++++ Collected data

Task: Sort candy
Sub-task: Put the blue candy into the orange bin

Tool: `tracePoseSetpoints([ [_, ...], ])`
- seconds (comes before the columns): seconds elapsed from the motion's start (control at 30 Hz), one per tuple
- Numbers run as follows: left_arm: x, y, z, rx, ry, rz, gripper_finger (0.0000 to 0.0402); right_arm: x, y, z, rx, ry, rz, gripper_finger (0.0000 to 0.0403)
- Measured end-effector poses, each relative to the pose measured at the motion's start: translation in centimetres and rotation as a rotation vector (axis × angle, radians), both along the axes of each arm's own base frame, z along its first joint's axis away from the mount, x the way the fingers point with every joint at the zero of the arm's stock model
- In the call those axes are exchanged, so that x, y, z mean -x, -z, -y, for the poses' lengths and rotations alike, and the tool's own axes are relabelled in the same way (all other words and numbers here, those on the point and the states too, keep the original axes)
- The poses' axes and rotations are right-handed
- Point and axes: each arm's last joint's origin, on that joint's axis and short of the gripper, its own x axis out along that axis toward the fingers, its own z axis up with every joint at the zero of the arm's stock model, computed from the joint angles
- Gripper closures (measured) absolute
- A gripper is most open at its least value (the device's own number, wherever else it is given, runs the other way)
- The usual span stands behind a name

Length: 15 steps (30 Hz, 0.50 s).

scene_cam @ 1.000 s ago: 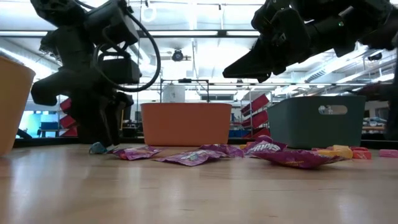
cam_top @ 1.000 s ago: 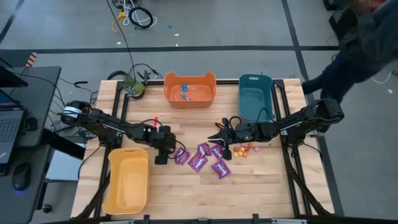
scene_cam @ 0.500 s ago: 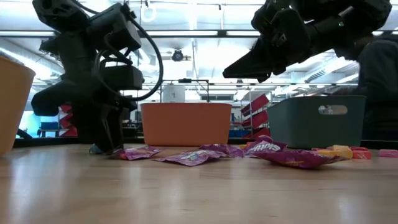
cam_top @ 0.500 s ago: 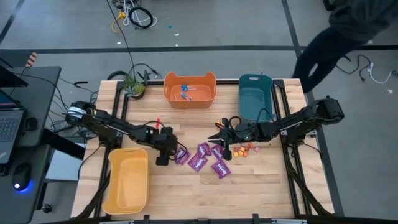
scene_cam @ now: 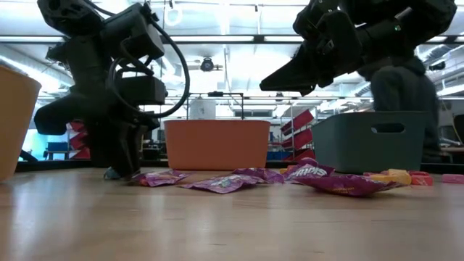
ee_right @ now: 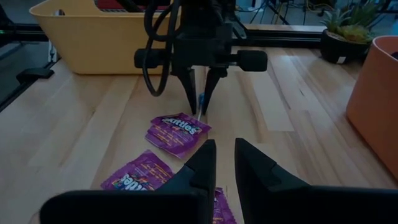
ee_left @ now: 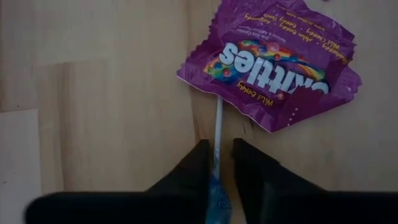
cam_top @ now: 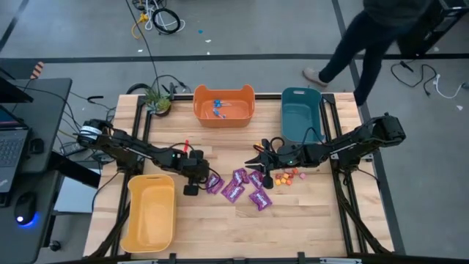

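A blue-wrapped lollipop (ee_left: 217,186) lies on the wooden table (cam_top: 308,220), its stick tip tucked under a purple packet (ee_left: 273,59), as the left gripper (ee_left: 217,163) stands over it, fingers drawn narrow about the stick and wrapper. The pick-up looks underway; whether the grip has bitten, I cannot tell. Next seems a straight lift, then a carry to the orange bin (cam_top: 223,105), where other lollipops lie. The right gripper (cam_top: 256,163) hovers narrow and empty over the remaining purple packets (cam_top: 245,187).
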Motion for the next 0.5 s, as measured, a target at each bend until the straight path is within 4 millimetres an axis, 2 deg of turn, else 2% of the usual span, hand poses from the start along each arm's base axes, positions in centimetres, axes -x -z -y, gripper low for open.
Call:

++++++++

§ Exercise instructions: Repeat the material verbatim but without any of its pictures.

§ Response below:
Task: Sort candy
Sub-task: Put the blue candy into the orange bin

Tool: `tracePoseSetpoints([ [_, ...], ])`
- seconds (comes before the columns): seconds elapsed from the motion's start (control at 30 Hz), one per tuple
- Numbers run as follows: left_arm: x, y, z, rx, ry, rz, gripper_finger (0.0000 to 0.0402); right_arm: x, y, z, rx, ry, rz, gripper_finger (0.0000 to 0.0403)
- Measured end-effector poses, each relative to the pose measured at the motion's start: translation in centimetres and rotation as a rotation vector (axis × angle, radians), both along the axes of each arm's own base frame, z along its first joint's axis away from the mount, x the way the fingers point with every joint at the zero of the arm's stock model
- In the call those axes are exchanged, so that x, y, z mean -x, -z, -y, for the poses' lengths and rotations alike, and the tool's own axes are relabelled in the same way (all other words and numbers here, those on the point and the states too, keep the original axes)
- The poses' axes and rotations are right-handed
- Point and axes: each arm's last joint's origin, on that joint's axis and short of the gripper, its own x axis out along that axis toward the fingers, its own z axis up with every joint at the zero of the arm's stock model, computed from the joint angles
- Gripper closures (measured) absolute
- A gripper is most open at its least value (the device's own number, wherever else it is given, runs the other way)
- The usual span stands behind a name

Length: 15 steps (30 Hz, 0.50 s).

scene_cam @ 1.000 s ago: 
cam_top @ 1.000 s ago: 
scene_cam @ 0.500 s ago: 
cam_top @ 0.500 s ago: 
scene_cam @ now: 
ee_right @ now: 
ee_left @ now: 
cam_top @ now: 

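A blue-wrapped lollipop (ee_left: 217,186) lies on the wooden table (cam_top: 308,220), its stick tip tucked under a purple packet (ee_left: 273,59), as the left gripper (ee_left: 217,163) stands over it, fingers drawn narrow about the stick and wrapper. The pick-up looks underway; whether the grip has bitten, I cannot tell. Next seems a straight lift, then a carry to the orange bin (cam_top: 223,105), where other lollipops lie. The right gripper (cam_top: 256,163) hovers narrow and empty over the remaining purple packets (cam_top: 245,187).
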Motion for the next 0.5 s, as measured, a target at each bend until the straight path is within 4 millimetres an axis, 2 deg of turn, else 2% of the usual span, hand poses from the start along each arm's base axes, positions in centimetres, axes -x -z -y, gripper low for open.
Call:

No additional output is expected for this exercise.